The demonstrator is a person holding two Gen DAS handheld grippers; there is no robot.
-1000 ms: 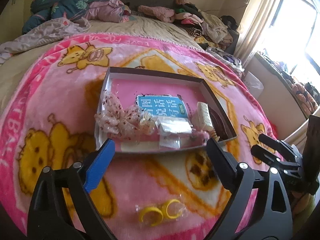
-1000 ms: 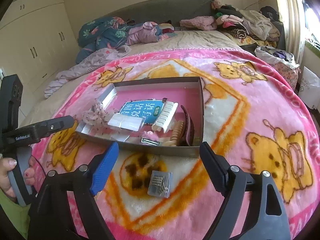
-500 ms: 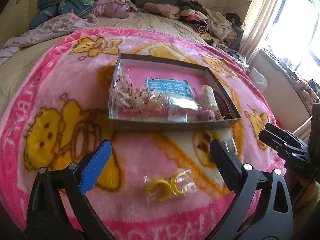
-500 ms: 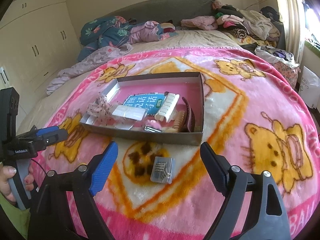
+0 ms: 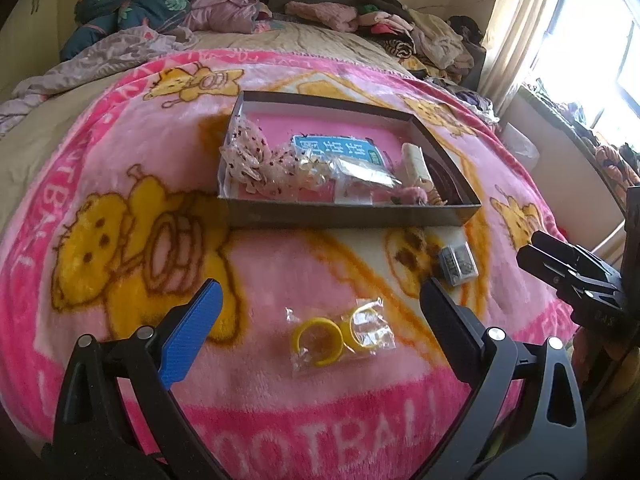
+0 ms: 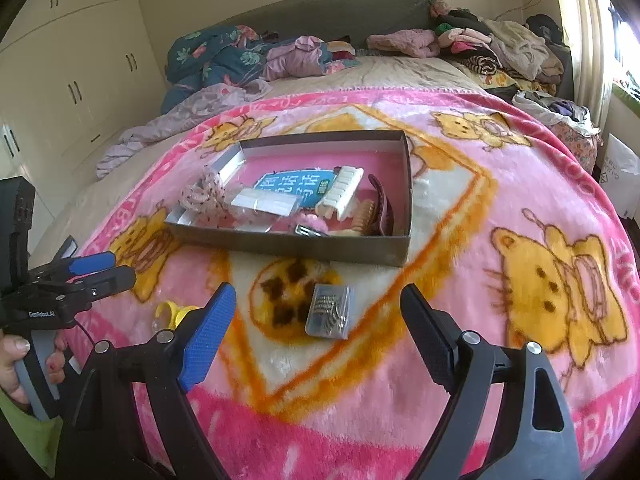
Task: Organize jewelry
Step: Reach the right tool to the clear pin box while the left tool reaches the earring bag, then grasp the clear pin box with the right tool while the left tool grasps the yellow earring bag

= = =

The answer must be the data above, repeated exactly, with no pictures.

§ YOUR SOLUTION:
The demonstrator is a person holding two Gen DAS handheld grippers; there is no robot.
-1000 ms: 
-1000 ms: 
-500 ms: 
-500 ms: 
+0 ms: 
+0 ms: 
Task: Organize jewelry
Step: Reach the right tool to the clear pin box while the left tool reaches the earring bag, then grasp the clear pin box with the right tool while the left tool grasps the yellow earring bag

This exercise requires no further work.